Abstract

Although early follow-up after discharge from an index admission (IA) has been postulated to reduce 30-day readmission, some researchers have questioned its efficacy, which may depend upon the likelihood of readmission at a given time and the health conditions contributing to readmissions. To investigate the relationship between post-discharge services utilization of different types and at different timepoints and unplanned 30-day readmission, length of stay (LOS), and inpatient costs. The study sample included 583,199 all-cause IAs among 2014 Medicare fee-for-service beneficiaries that met IA inclusion criteria. The outcomes were probability of 30-day readmission, average readmission LOS per IA discharge, and average readmission inpatient cost per IA discharge. The primary independent variables were 7 post-discharge health services (institutional outpatient, primary care physician, specialist, non-physician provider, emergency department (ED), home health care, skilled nursing facility) utilized within 7 days, 14 days, and 30 days of IA discharge.

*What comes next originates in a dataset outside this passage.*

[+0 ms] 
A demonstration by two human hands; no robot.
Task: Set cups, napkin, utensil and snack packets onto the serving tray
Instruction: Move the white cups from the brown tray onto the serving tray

To examine the association with post-discharge services utilization, we employed multivariable logistic regressions for 30-day readmissions and two-part models for LOS and inpatient costs. Among all IA discharges, the probability of unplanned 30-day readmission was 0.1176, the average readmission LOS per discharge was 0.67 days, and the average inpatient cost per discharge was $5648. Institutional outpatient, home health care, and primary care physician visits at all timepoints were associated with decreased readmission and resource utilization. Conversely, 7-day and 14-day specialist visits were positively associated with all three outcomes, while 30-day visits were negatively associated. ED visits were strongly associated with increases in all three outcomes at all timepoints. Post-discharge services of different types and at different timepoints have varying impacts on 30-day readmission, LOS, and costs. These impacts should be considered when coordinating post-discharge follow-up, and their drivers should be further explored to reduce readmission throughout the health care system.